*Work instruction*
The lines from the top of the material through the line with "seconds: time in" are to be set down exactly. Leave the pictures out.

*Data extract*

□ □ □ □ □

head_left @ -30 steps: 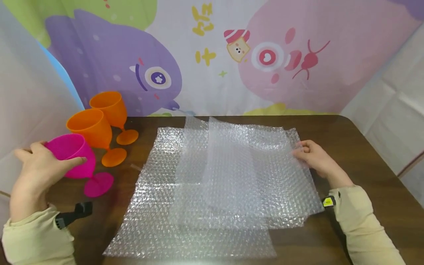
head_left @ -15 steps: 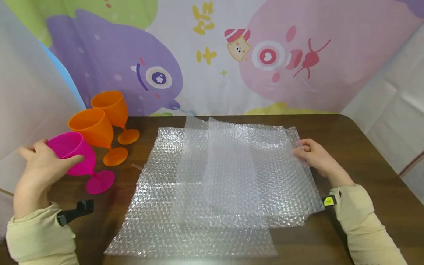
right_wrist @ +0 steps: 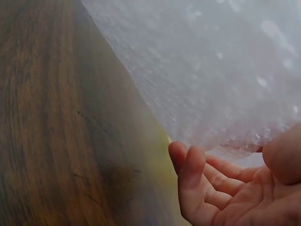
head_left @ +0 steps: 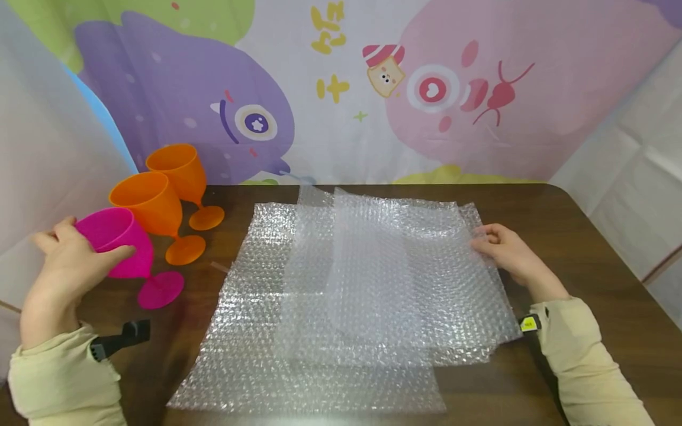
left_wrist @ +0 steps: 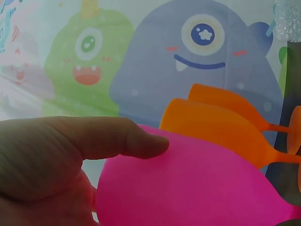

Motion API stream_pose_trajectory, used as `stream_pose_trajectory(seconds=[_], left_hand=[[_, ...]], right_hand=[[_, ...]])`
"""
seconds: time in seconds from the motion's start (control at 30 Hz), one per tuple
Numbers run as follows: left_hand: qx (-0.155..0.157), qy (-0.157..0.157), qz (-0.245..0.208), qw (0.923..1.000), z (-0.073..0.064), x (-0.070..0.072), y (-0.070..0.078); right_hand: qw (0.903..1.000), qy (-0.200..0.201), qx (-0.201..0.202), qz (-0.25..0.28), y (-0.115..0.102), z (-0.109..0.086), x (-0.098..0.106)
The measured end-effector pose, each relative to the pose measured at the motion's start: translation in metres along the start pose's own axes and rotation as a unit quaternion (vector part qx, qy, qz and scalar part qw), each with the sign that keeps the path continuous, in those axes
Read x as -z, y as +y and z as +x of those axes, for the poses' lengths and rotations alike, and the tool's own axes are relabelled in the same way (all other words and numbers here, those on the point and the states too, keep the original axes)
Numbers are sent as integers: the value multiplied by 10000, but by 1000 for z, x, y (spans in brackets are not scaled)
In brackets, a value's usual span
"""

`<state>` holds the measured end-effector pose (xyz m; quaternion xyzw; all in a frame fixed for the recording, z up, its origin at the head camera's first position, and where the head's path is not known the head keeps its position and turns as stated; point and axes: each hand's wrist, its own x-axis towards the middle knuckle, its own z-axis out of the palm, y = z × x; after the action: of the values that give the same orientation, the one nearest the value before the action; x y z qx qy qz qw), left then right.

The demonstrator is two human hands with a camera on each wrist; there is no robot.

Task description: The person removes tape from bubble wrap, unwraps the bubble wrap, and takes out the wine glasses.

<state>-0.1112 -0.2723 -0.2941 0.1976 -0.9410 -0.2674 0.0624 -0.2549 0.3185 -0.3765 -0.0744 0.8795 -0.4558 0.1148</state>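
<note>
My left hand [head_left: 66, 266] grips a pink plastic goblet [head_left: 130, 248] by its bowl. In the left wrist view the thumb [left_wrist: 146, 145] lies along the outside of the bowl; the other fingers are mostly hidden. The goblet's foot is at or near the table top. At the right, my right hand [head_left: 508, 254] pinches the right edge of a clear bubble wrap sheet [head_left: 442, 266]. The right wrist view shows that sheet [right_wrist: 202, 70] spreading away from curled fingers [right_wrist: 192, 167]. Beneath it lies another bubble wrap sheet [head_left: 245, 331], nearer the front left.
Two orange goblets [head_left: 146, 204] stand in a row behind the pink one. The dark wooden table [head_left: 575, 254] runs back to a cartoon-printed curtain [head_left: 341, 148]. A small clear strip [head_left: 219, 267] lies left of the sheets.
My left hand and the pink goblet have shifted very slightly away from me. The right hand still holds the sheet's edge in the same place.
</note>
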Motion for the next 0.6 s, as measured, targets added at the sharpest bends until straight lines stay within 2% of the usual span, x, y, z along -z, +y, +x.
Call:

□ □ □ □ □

*Response*
head_left @ -30 steps: 
head_left @ -15 steps: 
right_wrist @ +0 steps: 
head_left @ +0 steps: 
left_wrist @ +0 steps: 

Motion API stream_pose_trajectory, used as `stream_pose_trajectory(seconds=[_], left_hand=[[_, ...]], right_hand=[[_, ...]])`
"""
seconds: time in seconds from the motion's start (control at 30 Hz), one per tuple

This answer is complete as written.